Era uma casa de jogo que se dedicava aos mais extraordinários duelos de dados. Havia muita gente
em torno da mesa, a atenção de todos guiada
para o tecido ganglionado da mesa cheia de apostas,
revelou-me que essa seria uma noite agitada. 
Alguns amigos entusiastas animaram-me a arriscar.
Chale estava lá. Parecia presidir a sessão, à cabeceira
da mesa, com seu semblante impassível e torturante:
duas correias pelo pescoço, caindo dos parietais,
de pelagem rala, até as clavículas lívidas; a boca desenhando a cobiça com os dois lábios, que não sorriam jamais, como se tevessem medo de revelar-se; uma camisa
de manga até o cotovelo. O grito de vida saltava de um pulso
a outro, como se buscasse as portas das mãos para escapar
de um corpo tão miserável. A lividez repugnante impregnara
as maçãs do seu rosto.
Dir-se-ia que perdera a faculdade de falar. Sinais, advérbios
quase inarticulados; interjeições arrastadas. 
Oh, como queima, às vezes, a respiração branquial
daquele que está morto e no entanto permanece vivo dentro de cada um de nós!
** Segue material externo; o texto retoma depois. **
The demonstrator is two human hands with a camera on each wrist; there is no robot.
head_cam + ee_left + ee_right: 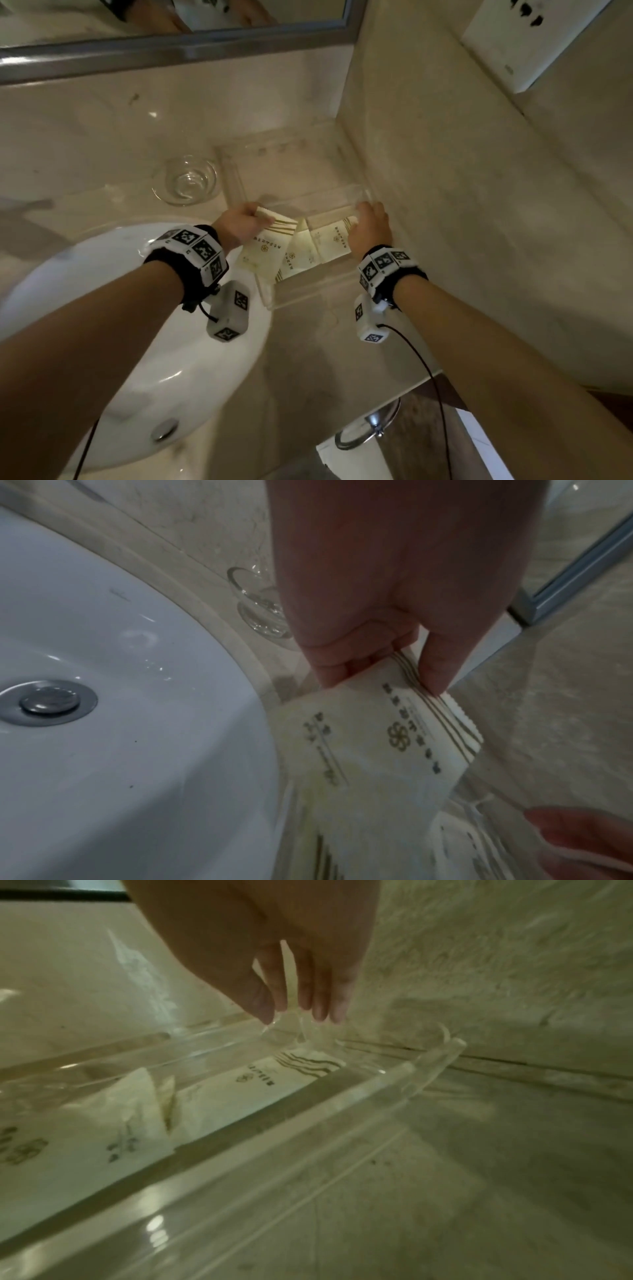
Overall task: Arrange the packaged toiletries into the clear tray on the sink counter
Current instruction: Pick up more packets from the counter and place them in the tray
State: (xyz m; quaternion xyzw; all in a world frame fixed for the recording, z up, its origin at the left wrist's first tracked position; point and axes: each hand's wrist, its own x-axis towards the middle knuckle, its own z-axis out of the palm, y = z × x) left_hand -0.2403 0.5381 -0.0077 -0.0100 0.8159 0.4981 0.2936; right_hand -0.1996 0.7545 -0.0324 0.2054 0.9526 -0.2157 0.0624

Resolvi observar, com sutileza e atenção, as mais tênues
ondas psicológicas e mecânicas do chinês.
Era quase uma da madrugada.
Alguém apostou mais de cinco mil soles. O ar esquentou
como a água quente em ebulição. Se quisesse descrever
como estavam os rostos dos circunstantes naqueles segundos, diria que todos se baixaram e foram oprimidos
e tocados pelos dados de Chale, inflamando-se 
e aguçando-se ali, até urgir e querer arrancar uma novena
de cada lado, com um ansiado riso do destino. Chale lançou
os dados com tal violência, como um par de brasas
que chispassem, e deu um grito ríspido que parecia cheirar
a carne podre.
Apalpei meu próprio corpo, e dei-me conta de que estava tremendo de medo. O que o chinês havia sentido?